I recently learned about Electric displacement field and capacitors, and I have a question that how was the formula derived shown below (blue circle part)?

Thanks!

 

[Charles Link]

These equations come from $\nabla \cdot E=\frac{\rho_{total}}{\epsilon_o}$ along with $-\nabla \cdot P=\rho_p$. Defining $D=\epsilon_o E+P$, we can take the divergence of both sides: $\nabla \cdot D=\epsilon_o \nabla \cdot E+\nabla \cdot P=\rho_{total}-\rho_p=\rho_{free}$. $\\$ Meanwhile, polarization $P=\epsilon_o \chi E$, where $\chi$ is called the dielectric susceptibility, so that $D=\epsilon_o (1+\chi ) E=\epsilon E=\epsilon_o \epsilon_r E$. The constant $K=\epsilon_r =1+\chi$. We can also write $P=(K-1)\epsilon_o E$. $\\$ It should be noted that $D$ is a mathematical construction, and not any real measurable physical quantity. There is no instrument that is able to distinguish polarization charge from free charge.
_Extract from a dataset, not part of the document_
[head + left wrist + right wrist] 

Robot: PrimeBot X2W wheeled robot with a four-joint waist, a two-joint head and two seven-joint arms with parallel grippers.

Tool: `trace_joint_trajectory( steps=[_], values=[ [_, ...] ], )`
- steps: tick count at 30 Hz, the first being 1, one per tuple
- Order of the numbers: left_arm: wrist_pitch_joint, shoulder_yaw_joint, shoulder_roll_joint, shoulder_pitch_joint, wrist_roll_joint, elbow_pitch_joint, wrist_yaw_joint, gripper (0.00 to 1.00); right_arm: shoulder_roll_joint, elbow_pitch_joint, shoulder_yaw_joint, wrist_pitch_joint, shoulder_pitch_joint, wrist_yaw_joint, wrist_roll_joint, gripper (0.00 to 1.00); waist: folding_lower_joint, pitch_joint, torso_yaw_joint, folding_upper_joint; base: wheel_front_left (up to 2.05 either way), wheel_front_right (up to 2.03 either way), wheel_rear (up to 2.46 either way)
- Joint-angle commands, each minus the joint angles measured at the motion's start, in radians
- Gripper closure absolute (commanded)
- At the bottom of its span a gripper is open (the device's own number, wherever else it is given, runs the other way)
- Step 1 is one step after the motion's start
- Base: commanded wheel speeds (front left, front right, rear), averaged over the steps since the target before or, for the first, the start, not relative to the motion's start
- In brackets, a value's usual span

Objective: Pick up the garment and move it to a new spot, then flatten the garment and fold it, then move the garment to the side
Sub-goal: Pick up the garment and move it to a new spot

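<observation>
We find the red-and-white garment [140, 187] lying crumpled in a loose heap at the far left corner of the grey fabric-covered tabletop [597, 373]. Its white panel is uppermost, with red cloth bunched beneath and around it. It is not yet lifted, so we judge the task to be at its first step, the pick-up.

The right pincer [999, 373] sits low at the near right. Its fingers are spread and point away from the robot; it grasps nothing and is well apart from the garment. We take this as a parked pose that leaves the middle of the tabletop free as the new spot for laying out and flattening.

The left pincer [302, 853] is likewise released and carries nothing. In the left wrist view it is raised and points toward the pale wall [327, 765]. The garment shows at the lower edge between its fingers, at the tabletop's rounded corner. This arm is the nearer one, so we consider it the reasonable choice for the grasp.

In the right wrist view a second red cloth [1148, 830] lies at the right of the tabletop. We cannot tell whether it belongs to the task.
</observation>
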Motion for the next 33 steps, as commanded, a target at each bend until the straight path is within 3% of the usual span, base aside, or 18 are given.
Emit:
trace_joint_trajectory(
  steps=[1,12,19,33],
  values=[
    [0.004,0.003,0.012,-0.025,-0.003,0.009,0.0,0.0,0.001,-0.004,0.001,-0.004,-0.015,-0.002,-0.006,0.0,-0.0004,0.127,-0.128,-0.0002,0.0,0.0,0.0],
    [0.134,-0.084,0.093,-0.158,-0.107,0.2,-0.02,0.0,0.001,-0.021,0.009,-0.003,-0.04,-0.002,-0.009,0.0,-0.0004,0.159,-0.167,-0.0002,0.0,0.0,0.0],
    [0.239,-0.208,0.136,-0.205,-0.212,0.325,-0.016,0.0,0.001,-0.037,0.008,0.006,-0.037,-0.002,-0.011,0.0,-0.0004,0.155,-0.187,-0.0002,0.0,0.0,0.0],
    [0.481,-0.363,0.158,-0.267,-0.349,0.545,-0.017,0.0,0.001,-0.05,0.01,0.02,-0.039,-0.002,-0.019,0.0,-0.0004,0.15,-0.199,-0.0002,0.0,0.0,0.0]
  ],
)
The electric field $E$ is the real physical parameter here, along with $P$ which is the polarization (number of dipole moments per unit volume) in the material. $\\$ For the case of the parallel plate capacitor, you can use Gauss' law in the form $\int D \cdot dA=Q_{free}=\sigma_{free}A$ where the Gaussian pillbox has one face in the dielectric material between the plates, and the other face is outside of the capacitor. (Putting it in the conductive plate is also possible, but not good practice, because there is no guarantee that $D=0$ in the conductor, just because $E=0$ in the conductor). This gives $K \epsilon_o E A=\sigma_{free}A$, and $V=Ed$, and also $C=\frac{Q}{V}$. $\\$ Introducing $D$ can sometimes make the mathematics a little quicker, but the same calculations can always be done working with Gauss' law $\int E \cdot dA=\frac{Q_{total}}{\epsilon_o}$, and $-\nabla \cdot P=\rho_p$, which gives a Gauss' law for $P$ in the form $\int P \cdot dA=-Q_p$. One important relation that follows from this last result is that the polarization surface charge density $\sigma_p=P \cdot \hat{n}$.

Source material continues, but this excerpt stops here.